Look through the data below and extract, unchanged, the lines from the one that contains "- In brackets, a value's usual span" to the one that contains "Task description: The", both included.

» Dataset excerpt:
************

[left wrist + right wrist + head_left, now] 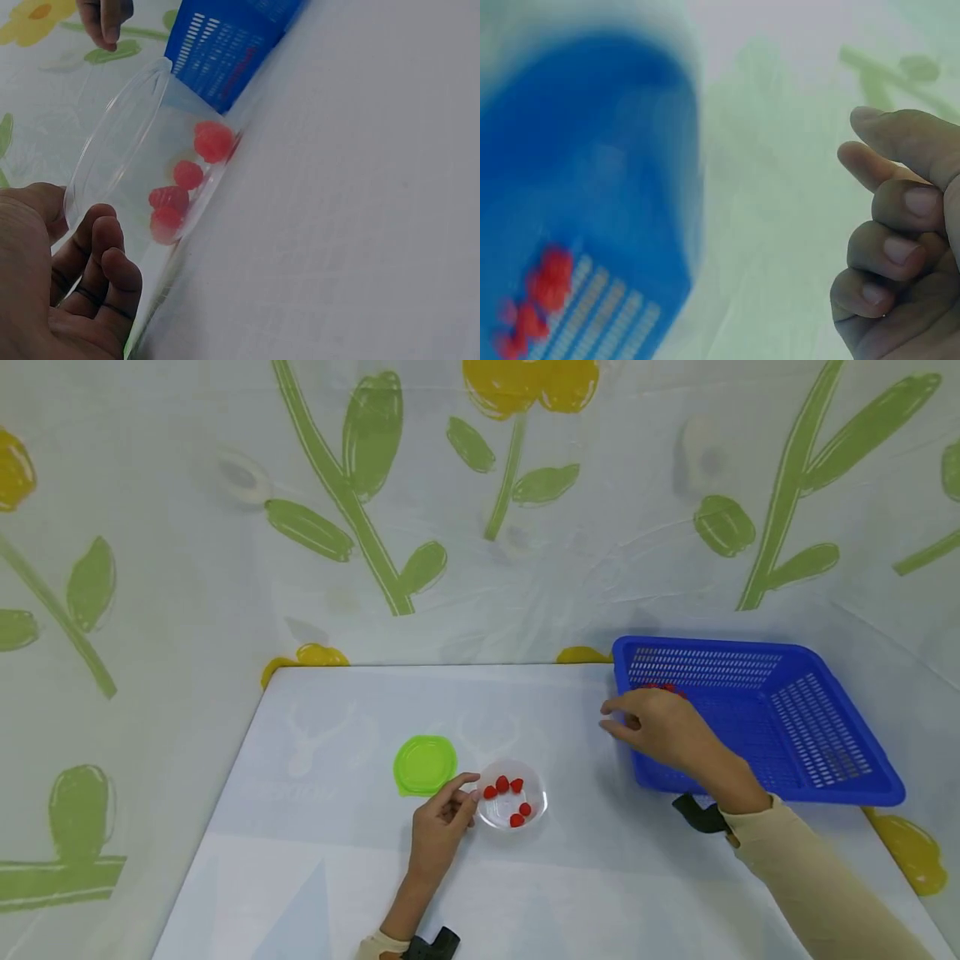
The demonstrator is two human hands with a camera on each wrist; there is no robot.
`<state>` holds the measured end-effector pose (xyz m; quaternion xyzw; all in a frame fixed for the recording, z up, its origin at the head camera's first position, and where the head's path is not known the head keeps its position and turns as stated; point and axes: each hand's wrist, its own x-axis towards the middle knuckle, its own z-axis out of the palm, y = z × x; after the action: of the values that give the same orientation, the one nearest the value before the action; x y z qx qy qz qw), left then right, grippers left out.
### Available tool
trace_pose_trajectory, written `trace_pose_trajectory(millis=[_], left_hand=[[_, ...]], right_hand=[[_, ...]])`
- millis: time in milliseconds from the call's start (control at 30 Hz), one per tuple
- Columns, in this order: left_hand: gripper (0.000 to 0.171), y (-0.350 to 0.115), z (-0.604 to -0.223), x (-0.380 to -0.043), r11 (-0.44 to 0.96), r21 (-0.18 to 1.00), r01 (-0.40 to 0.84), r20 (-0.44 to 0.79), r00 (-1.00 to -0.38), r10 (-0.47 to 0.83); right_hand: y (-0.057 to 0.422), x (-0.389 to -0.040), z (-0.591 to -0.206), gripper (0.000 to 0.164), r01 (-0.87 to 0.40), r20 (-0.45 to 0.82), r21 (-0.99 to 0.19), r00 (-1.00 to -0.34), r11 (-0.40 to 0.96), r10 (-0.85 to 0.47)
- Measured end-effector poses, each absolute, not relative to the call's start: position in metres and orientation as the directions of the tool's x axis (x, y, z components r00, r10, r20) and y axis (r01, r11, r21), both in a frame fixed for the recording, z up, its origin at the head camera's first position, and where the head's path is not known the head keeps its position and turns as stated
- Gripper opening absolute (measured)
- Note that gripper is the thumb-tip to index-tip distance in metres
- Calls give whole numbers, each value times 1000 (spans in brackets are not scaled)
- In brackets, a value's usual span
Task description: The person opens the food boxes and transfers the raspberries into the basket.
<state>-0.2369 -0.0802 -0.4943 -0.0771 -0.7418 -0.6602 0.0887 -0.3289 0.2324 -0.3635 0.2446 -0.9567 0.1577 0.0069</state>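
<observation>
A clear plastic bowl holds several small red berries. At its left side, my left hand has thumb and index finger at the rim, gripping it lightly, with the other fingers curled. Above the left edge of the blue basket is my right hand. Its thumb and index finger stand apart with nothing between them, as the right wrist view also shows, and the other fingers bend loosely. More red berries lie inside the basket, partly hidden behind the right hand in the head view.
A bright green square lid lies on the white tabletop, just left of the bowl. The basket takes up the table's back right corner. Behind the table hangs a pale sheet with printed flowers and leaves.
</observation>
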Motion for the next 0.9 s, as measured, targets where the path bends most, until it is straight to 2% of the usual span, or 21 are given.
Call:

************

» Response box:
- In brackets, a value's usual span
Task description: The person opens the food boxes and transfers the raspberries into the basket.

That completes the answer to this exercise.